Don Juan dijo que, por lo común, se ponía una pesada carga de piedras sobre una red de varas conectada a la jaula y colgada encima de ella, a buena altura. Cuando el gato montés llegaba a la trampa cebada con las ratas de agua, generalmente intentaba romperla de un fuerte zarpazo; entonces las púas le atravesaban las patas y el animal, frenético, daba el salto, echándose encima una avalancha de piedras.
—A lo mejor algún día necesitas atrapar un gato montés —dijo don Juan—. Tienen poderes especiales. Son tremendos y muy listos, y la única manera de atraparlos es engañándolos con el dolor y con el aroma de los sauces de río.
Con rapidez asombrosa armó una trampa, y tras larga espera capturó tres roedores rechonchos, con aspecto de ardillas.
Me indicó cortar un puñado de mimbres de la orilla del pantano y frotar con ellos mi ropa. Él hizo lo mismo. Luego, con rapidez y habilidad, tejió con juncos dos sencillas redes portadoras, recogió del pantano un gran montón de lodo y plantas verdes, y lo llevó a la meseta, donde se ocultó.
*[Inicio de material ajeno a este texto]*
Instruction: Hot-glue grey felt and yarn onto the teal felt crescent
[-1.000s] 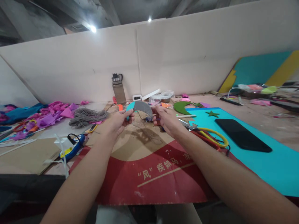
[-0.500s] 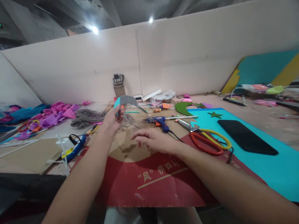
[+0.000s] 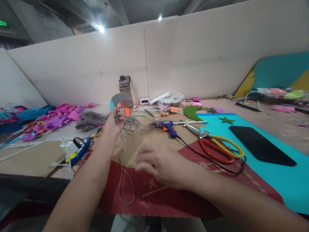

Mientras tanto, los roedores habían empezado a chillar a todo volumen.
Don Juan habló desde su escondite para indicarme que usara la otra red, juntara una buena cantidad de plantas y lodo, y trepase a las ramas bajas de un árbol cercano a la jaula donde estaban los roedores.
Don Juan dijo que no quería hacer ningún daño al puma ni a las ratas de agua, de modo que iba a arrojarle lodo al león si éste se acercaba a la trampa.
Me dijo que estuviese alerta y golpeara al puma con mi bulto de lodo después de que él lo hubiera hecho, para asustarlo. Me recomendó mucho cuidado para no caer del árbol. Sus instrucciones finales fueron permanecer tan quieto que me confundiera con las ramas.